Обыденность синкретична как промежуточная инстанция. В ее обертке предстает явно-кажимая повседневность, правдоподобие которой разводится на правду-истину в духовном подъеме (бодрости) и на подобие-заблуждение во сне-кошмаре.
Порой эта синкретичность раскрывается и в «снах-в-руку». Чаще онтогенетически для становящейся личности в «стране детства» (Батищев Г.С.). Но с «замедлением» и учащением пробуксовок в этой жизни — все реже. Не пишется, потому что спится. А, впрочем, синкретичность обыденности во снах-кошмарах сохраняется в переплетениях, но и что важно, с преимуществами в ней над повседневностью как проявлений вечности в конечном над бессмыслицей повторяемости бесконечного в преходящем. Потому мы и просыпаемся с облегчением. В самой повседневности этого нет. А есть подверстанность ею «обыденности». Трезвая и расчетливая жизнь. Так что, спасибо «снам-кошмарам»!
В них обыденность сохраняется и сквозит в разломах души и духа. Во сне, конечно, должно спаться. Поэтому и желаем спокойной ночи другим и себе! Но не пожелание ли это того, чтобы «самому себе не приснится»? Не в этом ли заключается кошмар? И это пожелание предполагает, чтобы приснилось что-то другое. Да, но тут ведь опять «хронос» и «топос» о себе говорят в человеке. Кошмар «как сон о себе самом» в «телесной» повторяемости это и есть хронос, заключенный в топос. Так что уже даже это не сон (как встреча с вечностью), а именно кошмар заключенной в тело чувственности. Но «спокойной ночь» может быть лишь как топос длящийся во времени и это нормальный сон. Но бодрствование испытывается (в отличие от сна) не во времени, а из времени. Однако без сна оно и не случается. (Некоторым вообще ничего не снится, однако от них и нельзя ожидать ничего толком!). Да тут ведь все очень просто: воспаряем туда, чтобы оттуда проснуться и быть. Но проблема в том, чтобы не пребывать — да и не пребывается, — а быть внове, то есть в духе, быть воодушевленным? Истина бывает только однажды (Фейербах).
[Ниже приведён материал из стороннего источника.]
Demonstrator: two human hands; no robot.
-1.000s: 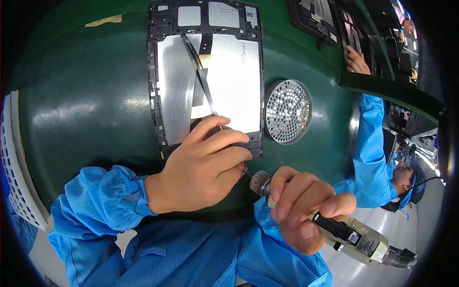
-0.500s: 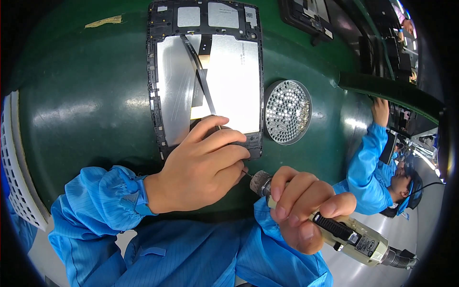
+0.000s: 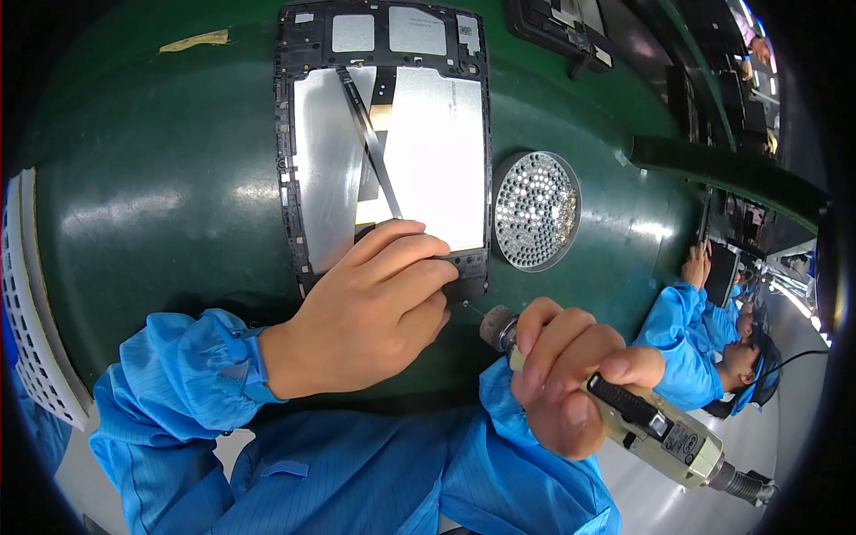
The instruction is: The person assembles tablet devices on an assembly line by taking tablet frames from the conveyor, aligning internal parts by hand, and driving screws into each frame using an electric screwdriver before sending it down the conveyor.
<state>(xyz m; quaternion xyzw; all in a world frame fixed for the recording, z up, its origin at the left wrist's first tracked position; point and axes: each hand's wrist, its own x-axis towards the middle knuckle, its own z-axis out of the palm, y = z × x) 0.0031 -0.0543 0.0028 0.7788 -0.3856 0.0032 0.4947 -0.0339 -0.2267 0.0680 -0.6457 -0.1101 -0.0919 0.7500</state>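
Observation:
A tablet housing (image 3: 432, 160) with silver panels and a black frame lies before me. My left hand (image 3: 361, 316) rests across its lower end, fingers curled over the edge. Slim black-and-silver tweezers (image 3: 373, 147) slant across the panel, their lower end running beneath my left index finger; that end is hidden. In my right hand (image 3: 575, 379), fingers wrapped round it, is a beige electric screwdriver (image 3: 673, 437). Its thin bit points up-left, close to the tablet's lower right corner and my left fingertips. Something tiny and bright shows at the bit's tip, too small to name.
Right of the tablet stands a round metal dish (image 3: 537, 210) with many small holes and shiny bits. Another dark device (image 3: 566, 31) lies at the far right, a tan strip (image 3: 194, 40) at the far left. A white perforated rack (image 3: 40, 312) edges the left; a co-worker (image 3: 691, 334) works at right.
The screwdriver has shifted slightly right, its bit coming out from beside my left fingers. My left hand has slid a little left. The co-worker's hand has drawn back; the far dark device has shifted left.

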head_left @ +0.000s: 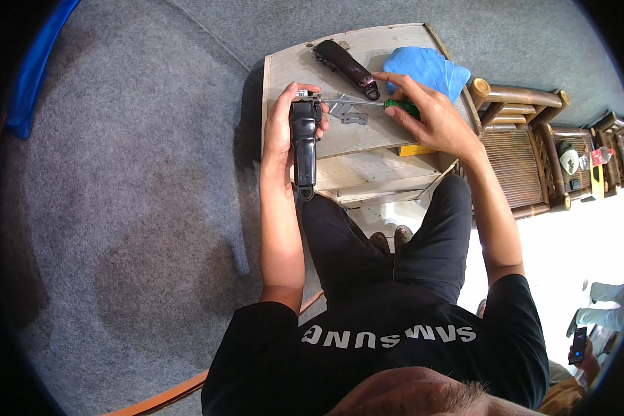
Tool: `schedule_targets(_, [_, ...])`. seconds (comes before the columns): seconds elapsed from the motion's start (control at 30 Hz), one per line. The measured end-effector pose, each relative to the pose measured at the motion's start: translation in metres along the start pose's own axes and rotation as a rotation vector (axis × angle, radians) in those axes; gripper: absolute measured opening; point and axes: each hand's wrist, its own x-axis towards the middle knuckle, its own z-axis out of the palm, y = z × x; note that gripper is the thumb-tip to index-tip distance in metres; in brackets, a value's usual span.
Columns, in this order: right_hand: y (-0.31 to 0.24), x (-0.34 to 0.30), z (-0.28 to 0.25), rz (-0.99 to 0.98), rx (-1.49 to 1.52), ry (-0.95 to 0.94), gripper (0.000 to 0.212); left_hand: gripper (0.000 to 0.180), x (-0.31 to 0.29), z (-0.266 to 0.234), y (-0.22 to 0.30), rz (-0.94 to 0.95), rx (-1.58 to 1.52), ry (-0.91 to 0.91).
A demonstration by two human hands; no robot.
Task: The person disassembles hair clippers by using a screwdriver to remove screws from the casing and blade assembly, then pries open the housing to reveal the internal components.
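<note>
My left hand (277, 135) grips a black hair clipper (304, 142) upright in the picture, its blade end at the top near my thumb and fingertips. In my right hand (438, 119) is a screwdriver with a green handle (410, 109); its thin metal shaft reaches left to the clipper's blade end. Whether the tip sits on a screw is too small to tell. Below the shaft, flat metal pieces (354, 118) lie on the wooden table (284, 69). A dark maroon hair clipper (344, 64) rests beyond them, close to my right fingertips.
A folded blue cloth (423, 69) lies at the table's far right. Under the tabletop, a yellow object (414, 150) shows in an open shelf. Bamboo chairs (513, 166) stand to the right, with a bottle (601, 157) on one. At lower right another person's hand holds a phone (578, 345).
</note>
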Motion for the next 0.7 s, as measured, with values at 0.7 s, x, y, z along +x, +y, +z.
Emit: schedule_targets(0.7, [0.007,0.010,0.005,-0.100,0.051,0.056,0.027,0.045,0.005,-0.017,0.001,-0.043,-0.198,-0.077])
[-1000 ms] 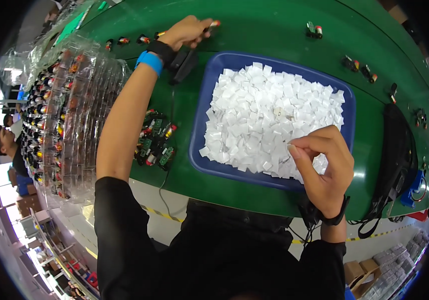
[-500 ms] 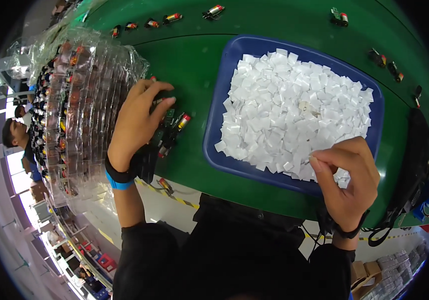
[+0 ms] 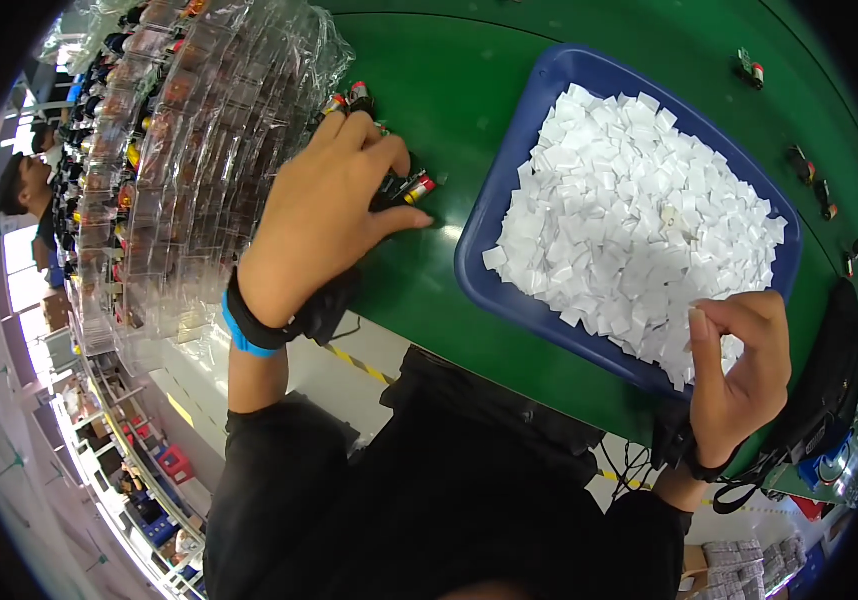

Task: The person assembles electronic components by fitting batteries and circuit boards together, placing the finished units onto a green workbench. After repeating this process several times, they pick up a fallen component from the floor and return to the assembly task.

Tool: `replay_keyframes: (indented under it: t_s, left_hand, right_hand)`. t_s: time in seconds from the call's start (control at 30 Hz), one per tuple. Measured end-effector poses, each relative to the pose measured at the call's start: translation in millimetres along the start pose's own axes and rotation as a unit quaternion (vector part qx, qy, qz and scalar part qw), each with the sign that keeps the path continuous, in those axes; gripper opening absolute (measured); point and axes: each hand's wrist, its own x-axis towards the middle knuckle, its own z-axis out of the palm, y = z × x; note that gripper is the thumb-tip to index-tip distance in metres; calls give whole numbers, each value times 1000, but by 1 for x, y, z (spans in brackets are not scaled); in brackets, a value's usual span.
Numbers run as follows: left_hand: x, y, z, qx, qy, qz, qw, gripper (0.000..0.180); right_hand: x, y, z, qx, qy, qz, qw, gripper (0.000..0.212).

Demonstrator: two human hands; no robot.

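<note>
The left hand (image 3: 324, 220) curls loosely over small dark parts (image 3: 404, 188) on the green table (image 3: 449, 90). The right hand (image 3: 739, 375) pinches a white square (image 3: 727, 345) over the blue tray's (image 3: 479, 265) near corner.

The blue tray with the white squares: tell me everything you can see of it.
The blue tray is a shallow rectangular plastic bin with rounded corners and a raised rim, lying flat on the green belt. It is heaped with small white paper squares. The right hand pinches at the pile over its near corner; the left hand stays clear of it.
</note>
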Motion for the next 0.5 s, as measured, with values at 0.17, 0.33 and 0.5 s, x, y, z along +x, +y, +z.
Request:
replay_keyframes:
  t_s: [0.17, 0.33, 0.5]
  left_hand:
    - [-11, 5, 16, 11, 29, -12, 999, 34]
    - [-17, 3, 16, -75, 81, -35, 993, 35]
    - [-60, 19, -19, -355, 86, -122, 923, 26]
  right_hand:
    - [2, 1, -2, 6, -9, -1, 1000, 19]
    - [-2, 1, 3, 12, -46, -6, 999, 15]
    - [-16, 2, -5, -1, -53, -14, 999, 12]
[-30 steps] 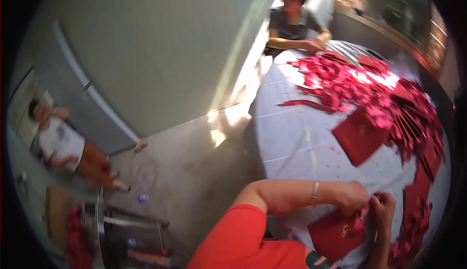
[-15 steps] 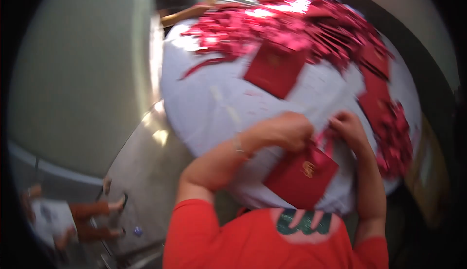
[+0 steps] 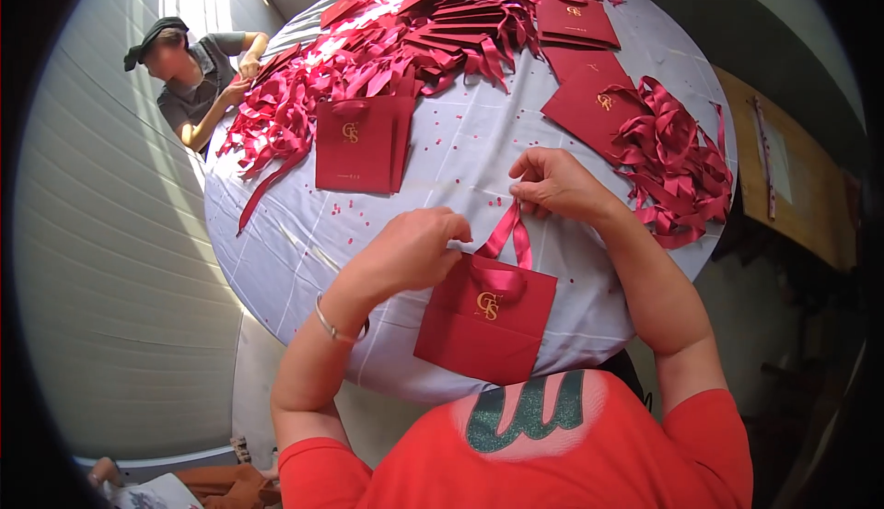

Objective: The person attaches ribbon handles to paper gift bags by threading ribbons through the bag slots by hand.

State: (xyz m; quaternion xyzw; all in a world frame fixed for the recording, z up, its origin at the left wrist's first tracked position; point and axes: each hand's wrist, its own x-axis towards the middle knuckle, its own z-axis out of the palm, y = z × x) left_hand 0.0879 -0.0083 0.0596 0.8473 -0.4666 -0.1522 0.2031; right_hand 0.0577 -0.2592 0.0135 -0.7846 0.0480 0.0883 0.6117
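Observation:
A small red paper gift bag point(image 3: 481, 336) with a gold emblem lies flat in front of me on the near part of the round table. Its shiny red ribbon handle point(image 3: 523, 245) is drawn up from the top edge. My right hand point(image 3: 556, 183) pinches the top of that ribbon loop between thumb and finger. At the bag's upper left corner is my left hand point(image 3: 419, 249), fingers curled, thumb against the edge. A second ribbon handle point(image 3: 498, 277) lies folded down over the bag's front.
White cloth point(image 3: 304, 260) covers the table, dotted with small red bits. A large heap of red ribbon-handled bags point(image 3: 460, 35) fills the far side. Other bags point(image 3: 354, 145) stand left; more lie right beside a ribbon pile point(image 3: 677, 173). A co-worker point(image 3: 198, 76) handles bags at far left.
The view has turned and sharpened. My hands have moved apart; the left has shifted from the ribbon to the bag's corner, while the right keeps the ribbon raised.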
Сон — предупреждение о себе как о промежуточности между бодрствованием в обыденности и явью в повседневности. Определенное (конкретное) в бодрости оказывается не совершенным, а относительным или даже ирреальным (не к месту) затем в яви (см. выше).
И нас заставляет спать фактически повседневность, чтобы, подвёрстываясь под обыденность во сне, подниматся из временного бодрствования ко встрече с самим временем. Которого никогда не хватает в мире сем.
Есть проза жизни, из которой мы редко выбираемся, а может быть только один раз это и происходит. Время неумолимо, оно требует не относительного, а абсолютного (отрешенного) поклонения. Чтобы не только сниться стихийно из вечности, но и являться в награду за наши душевно-духовные муки и установление гармонии души и духа. В бодрствовании!
Не души в духе — это дело обычное, это проза жизни в мире сем. А души как духа или души-духа. Не на горизонте, а в вертикали — прямо надо мной и нами. Тогда-то бытие-в-сознании-мира оказывается душевно-духовным состоянием (человека) вселенского существа.
Но при этом не подмена бытия душой и не вместо мира дух, а сам человек предстает бытием-в-сознании-мира.
Именно время зовет из космоса человека и в лице его весь род человеческий. Чтобы не только он представлялся в-роде, но и род тотально пребывал и при-бывал в нем.
Время через человека взыскует межчеловеческое пространство. Чтобы оно не «околпачилось» паутиной интернета!
Часть II ДУША В ХРОНО-ТОПОСЕ
Раздел I. Встреча времени
1. Голос свыше по Шри Ауробиндо
(Из сна об изобретении «средства» для подъема к вечности! Но увы, это оказалось за-блуждением, которое нельзя предлагать для истины!). Это был сон как предупреждение о себе в промежуточности между бодрствованием и явью (а не только в кальке с обыденности). Определенное в бодрости оказывается не совершенным, а относительным или даже ирреальным затем в яви. Этот сон — в связи с чтением. Из которого возникли сомнения относительно своих последних размышлений изложенных выше.
Но к Шри Ауробиндо… «Безмолвие ума», «покой», «неподвижность» до предела, до абсолюта, чтобы уловить «чит-агни», сознание-силу. Это — не остановить время, а поймать его в силки разума, чтобы оно длилось в освобождении. Чтобы был слышен голос свыше, слова впитывались бы нашим душевно-духовным существом. Требуется универсальное «эпохэ» (воздержание), чтобы ухватить универсум. Вот и все.